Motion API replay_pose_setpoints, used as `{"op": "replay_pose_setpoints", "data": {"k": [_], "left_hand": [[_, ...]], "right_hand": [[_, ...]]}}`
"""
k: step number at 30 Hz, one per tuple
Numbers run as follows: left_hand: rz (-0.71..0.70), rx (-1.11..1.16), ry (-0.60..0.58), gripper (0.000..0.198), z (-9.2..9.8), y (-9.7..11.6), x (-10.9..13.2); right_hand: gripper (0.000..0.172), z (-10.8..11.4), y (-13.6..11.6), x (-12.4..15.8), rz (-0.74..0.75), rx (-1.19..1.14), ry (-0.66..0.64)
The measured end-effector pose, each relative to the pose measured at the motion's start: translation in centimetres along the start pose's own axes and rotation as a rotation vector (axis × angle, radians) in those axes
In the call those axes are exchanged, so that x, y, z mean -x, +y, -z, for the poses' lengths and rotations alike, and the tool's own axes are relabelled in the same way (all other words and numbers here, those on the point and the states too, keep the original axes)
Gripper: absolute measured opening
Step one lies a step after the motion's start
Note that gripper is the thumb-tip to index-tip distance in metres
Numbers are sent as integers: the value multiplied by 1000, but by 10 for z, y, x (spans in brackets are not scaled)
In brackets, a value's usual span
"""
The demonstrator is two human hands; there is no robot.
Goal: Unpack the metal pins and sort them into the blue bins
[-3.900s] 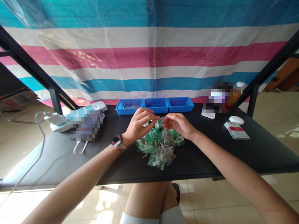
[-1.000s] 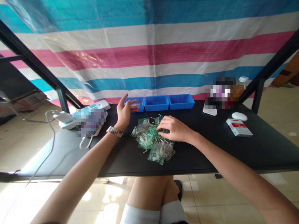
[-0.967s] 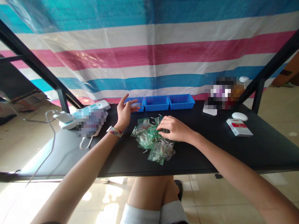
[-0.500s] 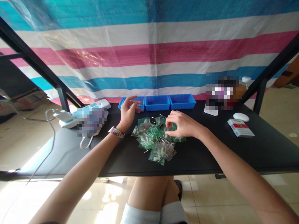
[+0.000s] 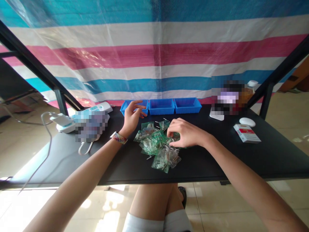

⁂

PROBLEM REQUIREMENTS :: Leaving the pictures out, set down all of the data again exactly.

THE COMPLETED TASK ::
Motion API replay_pose_setpoints, used as `{"op": "replay_pose_setpoints", "data": {"k": [_], "left_hand": [[_, ...]], "right_hand": [[_, ...]]}}`
"""
k: step number at 30 Hz, one per tuple
Numbers run as follows: left_hand: rz (-0.71..0.70), rx (-1.11..1.16), ry (-0.60..0.58), gripper (0.000..0.198), z (-9.2..9.8), y (-9.7..11.6), x (-10.9..13.2); right_hand: gripper (0.000..0.172), z (-10.8..11.4), y (-13.6..11.6), x (-12.4..15.8), rz (-0.74..0.75), rx (-1.19..1.14), ry (-0.66..0.64)
The measured end-effector pose, each relative to the pose measured at the motion's start: translation in centimetres along the start pose's own axes and rotation as a rotation vector (axis × angle, radians) in those axes
In the call those axes are exchanged, so that x, y, z mean -x, +y, -z, for the poses' lengths and rotations alike, and the tool's own axes are relabelled in the same way (all other words and numbers here, those on the point and the states too, keep the original axes)
Gripper: absolute measured opening
Step one lies a step after the motion's start
Note that gripper is the thumb-tip to index-tip distance in metres
Numbers are sent as integers: the value multiplied by 1000, but by 10 for z, y, x (spans in brackets are not scaled)
In brackets, a value's usual span
"""
The demonstrator is two human hands; there is no robot.
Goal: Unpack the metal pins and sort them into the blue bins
[-3.900s] 
[-1.000s] 
[-0.967s] 
[-0.500s] 
[+0.000s] 

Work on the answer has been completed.